Whenever an image turns up, omit it and return the remaining data exactly.

### Data segment
────────────────────────────────────────

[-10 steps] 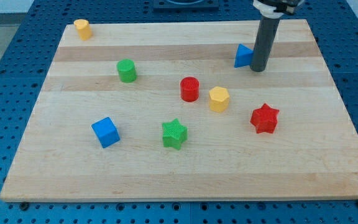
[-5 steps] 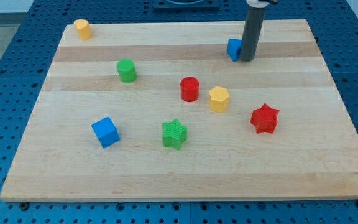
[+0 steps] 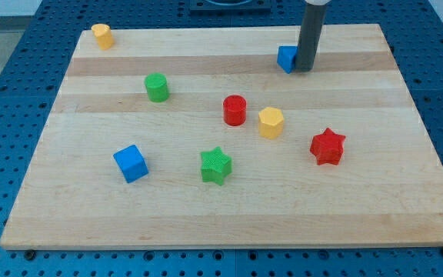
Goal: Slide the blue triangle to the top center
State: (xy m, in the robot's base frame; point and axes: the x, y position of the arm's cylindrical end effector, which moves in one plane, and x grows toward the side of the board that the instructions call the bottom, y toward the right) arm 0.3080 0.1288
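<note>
The blue triangle point(image 3: 286, 58) sits near the table's top edge, right of the middle. The robot's tip point(image 3: 304, 68) touches its right side; it has no hand to close. The block looks small, light and hard, so it should slide easily when pushed flat on that side.

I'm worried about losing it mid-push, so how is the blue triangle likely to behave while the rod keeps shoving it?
The blue triangle is small and sits flat on the wooden board, so it will probably slide, not roll. My tip presses its right side, and its angled faces may let it rotate or slip off sideways. It looks light and rigid, so it probably moves easily.
</note>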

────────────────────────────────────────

### Response to this exercise
[-10 steps] 
[-5 steps] 
[+0 steps] 
Goal: Slide the blue triangle to the top center
State: (xy m, in the robot's base frame; point and axes: the x, y position of the arm's cylindrical end effector, which moves in one plane, and x grows toward the side of the board that the instructions call the bottom, y toward the right) arm 0.3080 0.1288
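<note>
The blue triangle point(image 3: 286, 58) sits near the table's top edge, right of the middle. The robot's tip point(image 3: 304, 68) touches its right side; it has no hand to close. The block looks small, light and hard, so it should slide easily when pushed flat on that side.

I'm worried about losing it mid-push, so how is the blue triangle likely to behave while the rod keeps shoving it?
The blue triangle is small and sits flat on the wooden board, so it will probably slide, not roll. My tip presses its right side, and its angled faces may let it rotate or slip off sideways. It looks light and rigid, so it probably moves easily.
</note>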

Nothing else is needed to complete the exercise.